Your home to over 150,000 silly Facebook statuses! Find the perfect witty, silly, or downright funny status to share with your friends and family. Check in daily for fresh updates!
Are you watching too much T.V but not doing enough reading? Turn your subtitles on.
"Rear facing, pedal activated photon cannon" sounds much more badass than "brake lights"
Momma left strict instructions to knock you out.
Based on how many times I`ve dropped my phone, I`m gonna hold off on the whole baby thing.
The key to successful relationships is not to start any.
It will be light. It will be dark. It will be light. It will be dark. It will be light. Then I`m back. Me, explaining a vacation to my cat.

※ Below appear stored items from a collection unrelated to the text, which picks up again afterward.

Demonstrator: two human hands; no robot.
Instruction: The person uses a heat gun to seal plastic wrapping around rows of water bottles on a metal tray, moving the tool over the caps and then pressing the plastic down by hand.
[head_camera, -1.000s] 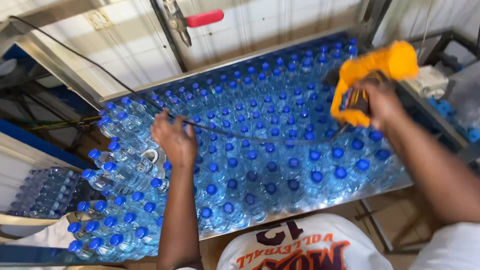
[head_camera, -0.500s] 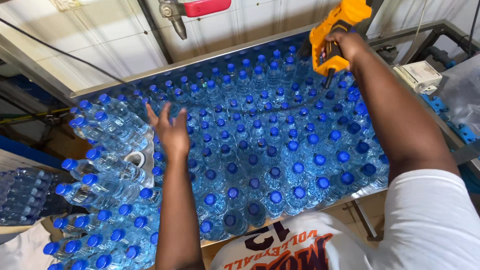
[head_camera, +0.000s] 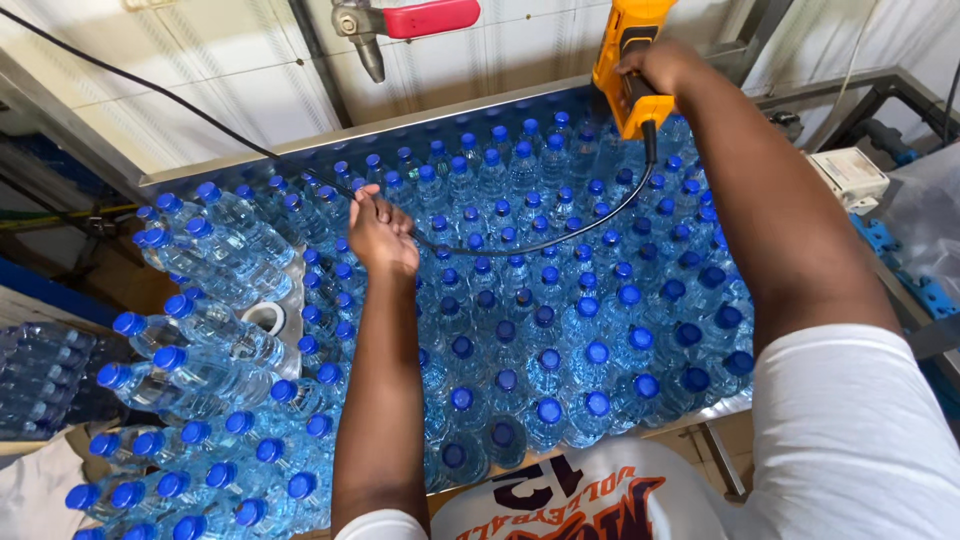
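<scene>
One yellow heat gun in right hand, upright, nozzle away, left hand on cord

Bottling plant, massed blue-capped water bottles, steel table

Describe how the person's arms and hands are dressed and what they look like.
Both arms are bare from short white sleeves down. The left hand and right hand wear no gloves, and no rings, watch or bands show. The white shirt has an orange and dark print on the chest.

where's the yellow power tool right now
In the head view it's top right, gripped by the right hand: the yellow tool hangs over the far edge of the blue-capped bottles.
</scene>
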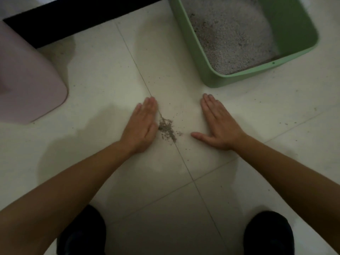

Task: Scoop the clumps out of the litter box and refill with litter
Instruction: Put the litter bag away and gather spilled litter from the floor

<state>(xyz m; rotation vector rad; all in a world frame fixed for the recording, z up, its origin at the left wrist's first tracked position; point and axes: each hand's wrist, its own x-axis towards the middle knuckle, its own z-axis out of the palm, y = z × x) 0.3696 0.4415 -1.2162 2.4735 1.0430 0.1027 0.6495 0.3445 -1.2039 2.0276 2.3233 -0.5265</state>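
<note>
Between left hand [141, 126] and right hand [219, 126], spilled litter [167, 128], just beside left

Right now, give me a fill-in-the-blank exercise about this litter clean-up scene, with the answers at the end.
The litter box is ____ in colour.
The left hand and right hand are both down on the tiled ____.
The spilled litter lies nearer the ____ hand.
Missing words: green; floor; left.

The forearms [73, 181], left hand [141, 124] and right hand [219, 124] are bare; the shoes [82, 234] look black and rounded.
</note>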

Peanut butter and jelly. ThatΒ΄s what I like in my belly
A slug is just a divorced snail.
Hoodie Footie Pajamas from Pajamagram; because nothing tells a girl you love her like giving her something to cover up her body from head to toe before she gets in your bed.
I simply havenβt seen enough solid evidence that suggests not drinking is better than drinking.
People who get out of the car and actually have a sit down meal inside McDonald`s scare me.
Never underestimate a woman`s ability to make you feel responsible and guilty for her mistakes.
From now on when I accept a friend request I`ll just write on their wall: You belong to me now.
A woman just dropped a 20 dollar bill next to me. I thought, `What would Jesus do?`, so I turned it into wine ... Well, I bought wine.